The administration did not respond to the collapse of its initial approach with a more realistic strategy. Rather, it seemed to become reactive, resulting in a confusing and contradictory hodgepodge of policies that our allies have struggled to understand.

How to explain, for example, that we tout the “military option” for dealing with Iran yet withdrew our second aircraft carrier from the Persian Gulf in February? How to understand U.S. reluctance to do anything significant to end a civil war in Syria that in two years has produced nearly as many civilian deaths and refugees as the last decade’s war in Iraq? How to reconcile our professed support for democracy and human rights with our hesi­ta­tion to support oppositions in Egypt and Iran that share those values?

Americans understand instinctively that government dysfunction requires no explanation. But in the conspiracy-minded Middle East, attempts to connect the dots of U.S. foreign policy tend to yield a troubling explanation: Having withdrawn from Iraq, drawing down in Afghanistan, facing a budgetary crisis and “pivoting” to Asia, the United States appears to lack the interest to sustain a commitment to the Middle East.

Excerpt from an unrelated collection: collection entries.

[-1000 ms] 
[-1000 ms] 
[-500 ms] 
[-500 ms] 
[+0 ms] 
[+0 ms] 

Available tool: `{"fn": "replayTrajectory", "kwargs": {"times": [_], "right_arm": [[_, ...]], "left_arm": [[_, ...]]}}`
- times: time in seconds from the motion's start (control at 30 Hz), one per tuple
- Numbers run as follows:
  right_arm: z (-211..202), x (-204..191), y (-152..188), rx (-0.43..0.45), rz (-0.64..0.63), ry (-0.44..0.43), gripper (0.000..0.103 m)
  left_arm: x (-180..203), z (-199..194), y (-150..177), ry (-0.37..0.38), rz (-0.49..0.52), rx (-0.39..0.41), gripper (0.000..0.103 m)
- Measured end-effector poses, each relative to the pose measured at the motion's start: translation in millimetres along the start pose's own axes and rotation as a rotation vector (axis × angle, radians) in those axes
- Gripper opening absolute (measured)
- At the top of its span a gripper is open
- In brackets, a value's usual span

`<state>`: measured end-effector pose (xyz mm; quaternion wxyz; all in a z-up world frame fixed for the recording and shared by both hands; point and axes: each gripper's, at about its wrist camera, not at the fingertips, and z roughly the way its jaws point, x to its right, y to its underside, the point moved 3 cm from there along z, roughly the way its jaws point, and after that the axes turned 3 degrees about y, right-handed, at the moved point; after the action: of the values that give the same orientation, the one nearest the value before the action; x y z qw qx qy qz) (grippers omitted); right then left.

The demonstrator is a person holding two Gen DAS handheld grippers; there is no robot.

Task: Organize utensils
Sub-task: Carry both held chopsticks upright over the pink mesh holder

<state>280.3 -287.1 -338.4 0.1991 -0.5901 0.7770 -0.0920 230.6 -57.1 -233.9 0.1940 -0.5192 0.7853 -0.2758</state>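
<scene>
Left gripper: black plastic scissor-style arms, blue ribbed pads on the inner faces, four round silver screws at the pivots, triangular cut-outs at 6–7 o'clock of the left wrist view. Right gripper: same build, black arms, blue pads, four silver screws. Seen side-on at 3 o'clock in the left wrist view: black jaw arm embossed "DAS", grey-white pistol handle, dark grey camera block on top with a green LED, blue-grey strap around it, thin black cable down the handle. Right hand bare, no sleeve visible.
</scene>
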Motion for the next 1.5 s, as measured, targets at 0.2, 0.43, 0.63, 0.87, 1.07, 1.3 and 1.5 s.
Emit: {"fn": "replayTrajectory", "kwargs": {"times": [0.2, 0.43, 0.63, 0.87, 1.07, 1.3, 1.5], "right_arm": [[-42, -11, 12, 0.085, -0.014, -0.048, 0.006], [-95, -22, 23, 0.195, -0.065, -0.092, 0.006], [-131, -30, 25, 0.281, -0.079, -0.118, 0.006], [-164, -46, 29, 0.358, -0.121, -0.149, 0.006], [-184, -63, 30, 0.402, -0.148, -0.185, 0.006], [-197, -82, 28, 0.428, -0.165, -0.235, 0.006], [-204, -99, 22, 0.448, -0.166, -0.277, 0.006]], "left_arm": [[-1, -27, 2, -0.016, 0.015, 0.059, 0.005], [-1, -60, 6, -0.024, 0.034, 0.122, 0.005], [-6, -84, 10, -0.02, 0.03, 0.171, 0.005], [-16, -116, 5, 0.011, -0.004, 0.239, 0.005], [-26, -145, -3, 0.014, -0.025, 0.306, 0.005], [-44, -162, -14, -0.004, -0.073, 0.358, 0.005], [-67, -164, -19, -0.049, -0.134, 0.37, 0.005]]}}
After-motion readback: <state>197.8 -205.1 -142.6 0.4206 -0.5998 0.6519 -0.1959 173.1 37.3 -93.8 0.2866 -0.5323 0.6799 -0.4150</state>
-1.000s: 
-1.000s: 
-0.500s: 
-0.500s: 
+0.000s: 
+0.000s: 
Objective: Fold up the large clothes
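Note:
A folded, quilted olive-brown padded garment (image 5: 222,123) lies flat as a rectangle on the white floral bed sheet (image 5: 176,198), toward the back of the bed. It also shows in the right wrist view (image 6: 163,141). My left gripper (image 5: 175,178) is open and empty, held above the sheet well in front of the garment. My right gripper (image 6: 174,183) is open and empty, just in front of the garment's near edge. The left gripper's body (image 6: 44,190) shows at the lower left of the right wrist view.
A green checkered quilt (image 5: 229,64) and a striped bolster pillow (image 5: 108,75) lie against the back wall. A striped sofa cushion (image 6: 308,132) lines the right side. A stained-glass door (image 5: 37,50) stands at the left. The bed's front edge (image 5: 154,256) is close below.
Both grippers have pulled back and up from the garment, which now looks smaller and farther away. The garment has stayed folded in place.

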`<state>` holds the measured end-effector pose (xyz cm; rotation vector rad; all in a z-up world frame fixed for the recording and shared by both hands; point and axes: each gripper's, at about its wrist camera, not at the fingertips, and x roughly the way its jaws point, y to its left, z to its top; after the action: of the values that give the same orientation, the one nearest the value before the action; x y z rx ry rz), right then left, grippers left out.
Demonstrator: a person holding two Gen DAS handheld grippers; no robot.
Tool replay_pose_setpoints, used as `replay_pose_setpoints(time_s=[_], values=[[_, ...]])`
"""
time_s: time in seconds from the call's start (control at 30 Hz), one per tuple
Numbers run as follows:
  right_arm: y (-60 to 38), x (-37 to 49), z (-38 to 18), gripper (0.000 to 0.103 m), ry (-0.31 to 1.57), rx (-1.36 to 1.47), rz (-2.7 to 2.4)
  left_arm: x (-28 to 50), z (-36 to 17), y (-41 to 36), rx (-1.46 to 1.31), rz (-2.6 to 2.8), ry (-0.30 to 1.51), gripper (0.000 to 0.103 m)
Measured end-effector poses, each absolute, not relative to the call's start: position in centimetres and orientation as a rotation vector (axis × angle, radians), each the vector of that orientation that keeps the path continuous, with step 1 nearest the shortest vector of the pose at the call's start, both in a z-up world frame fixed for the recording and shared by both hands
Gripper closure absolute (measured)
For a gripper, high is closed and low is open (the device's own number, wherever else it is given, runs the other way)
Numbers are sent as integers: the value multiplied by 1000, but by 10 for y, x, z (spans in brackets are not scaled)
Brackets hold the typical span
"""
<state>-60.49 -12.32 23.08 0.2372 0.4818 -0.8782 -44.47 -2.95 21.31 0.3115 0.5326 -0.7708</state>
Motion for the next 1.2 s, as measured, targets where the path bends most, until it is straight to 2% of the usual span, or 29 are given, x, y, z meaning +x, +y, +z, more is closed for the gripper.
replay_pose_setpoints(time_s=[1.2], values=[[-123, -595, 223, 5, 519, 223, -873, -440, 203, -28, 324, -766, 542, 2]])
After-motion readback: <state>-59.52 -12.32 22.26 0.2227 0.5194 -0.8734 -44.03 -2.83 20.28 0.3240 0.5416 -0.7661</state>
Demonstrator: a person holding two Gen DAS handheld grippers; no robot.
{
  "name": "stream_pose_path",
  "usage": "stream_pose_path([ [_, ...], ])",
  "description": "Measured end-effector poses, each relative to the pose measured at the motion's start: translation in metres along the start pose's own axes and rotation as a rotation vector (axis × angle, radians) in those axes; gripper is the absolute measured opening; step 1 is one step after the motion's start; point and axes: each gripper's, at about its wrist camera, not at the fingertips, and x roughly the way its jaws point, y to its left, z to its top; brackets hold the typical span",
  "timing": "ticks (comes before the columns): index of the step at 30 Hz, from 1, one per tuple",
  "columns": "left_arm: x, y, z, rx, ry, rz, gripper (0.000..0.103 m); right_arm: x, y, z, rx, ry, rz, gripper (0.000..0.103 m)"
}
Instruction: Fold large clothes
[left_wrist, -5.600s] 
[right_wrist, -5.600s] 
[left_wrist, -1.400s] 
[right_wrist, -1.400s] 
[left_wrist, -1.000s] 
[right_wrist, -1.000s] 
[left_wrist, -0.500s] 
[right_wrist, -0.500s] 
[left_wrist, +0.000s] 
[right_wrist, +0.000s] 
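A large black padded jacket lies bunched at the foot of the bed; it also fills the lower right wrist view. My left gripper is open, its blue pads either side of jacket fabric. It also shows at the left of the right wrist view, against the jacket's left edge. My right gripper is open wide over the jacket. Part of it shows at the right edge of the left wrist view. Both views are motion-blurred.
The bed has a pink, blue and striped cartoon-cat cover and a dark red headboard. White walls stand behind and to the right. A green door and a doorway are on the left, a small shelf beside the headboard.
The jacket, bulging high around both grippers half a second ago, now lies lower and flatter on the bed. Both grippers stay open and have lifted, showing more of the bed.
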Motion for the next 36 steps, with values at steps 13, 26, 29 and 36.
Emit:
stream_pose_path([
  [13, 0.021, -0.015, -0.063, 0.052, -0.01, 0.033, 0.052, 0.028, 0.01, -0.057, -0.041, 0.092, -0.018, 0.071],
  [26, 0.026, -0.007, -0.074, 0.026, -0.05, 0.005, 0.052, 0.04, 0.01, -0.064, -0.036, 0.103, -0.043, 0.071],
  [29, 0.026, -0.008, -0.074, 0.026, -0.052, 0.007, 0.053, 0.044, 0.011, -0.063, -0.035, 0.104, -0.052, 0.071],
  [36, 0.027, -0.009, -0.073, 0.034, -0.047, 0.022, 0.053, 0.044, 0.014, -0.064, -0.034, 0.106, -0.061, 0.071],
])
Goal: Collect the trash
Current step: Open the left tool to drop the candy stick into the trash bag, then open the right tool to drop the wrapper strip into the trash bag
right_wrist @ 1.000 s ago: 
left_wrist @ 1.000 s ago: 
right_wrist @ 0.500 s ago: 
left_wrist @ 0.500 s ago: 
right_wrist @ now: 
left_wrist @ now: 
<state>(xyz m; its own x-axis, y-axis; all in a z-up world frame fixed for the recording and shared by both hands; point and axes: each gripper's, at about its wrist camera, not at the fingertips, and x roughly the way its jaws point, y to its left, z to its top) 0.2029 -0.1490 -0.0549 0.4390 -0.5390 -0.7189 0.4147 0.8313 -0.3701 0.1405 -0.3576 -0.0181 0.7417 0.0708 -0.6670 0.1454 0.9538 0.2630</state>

In the United States, it is not uncommon to hear that America is toxic in the Middle East. After Iraq and Afghanistan, one is told, the people of the region want to see us leave. But our allies view the possibility of U.S. retreat with alarm.

This is not to say that these allies are uncritical of past U.S. policies. Many of them believe, mistakenly, that the overthrow of Saddam Hussein handed Iraq to Iran. Some have been relentlessly critical of the U.S. response to the Arab Spring, which many of them believe has served as an opening for extremists.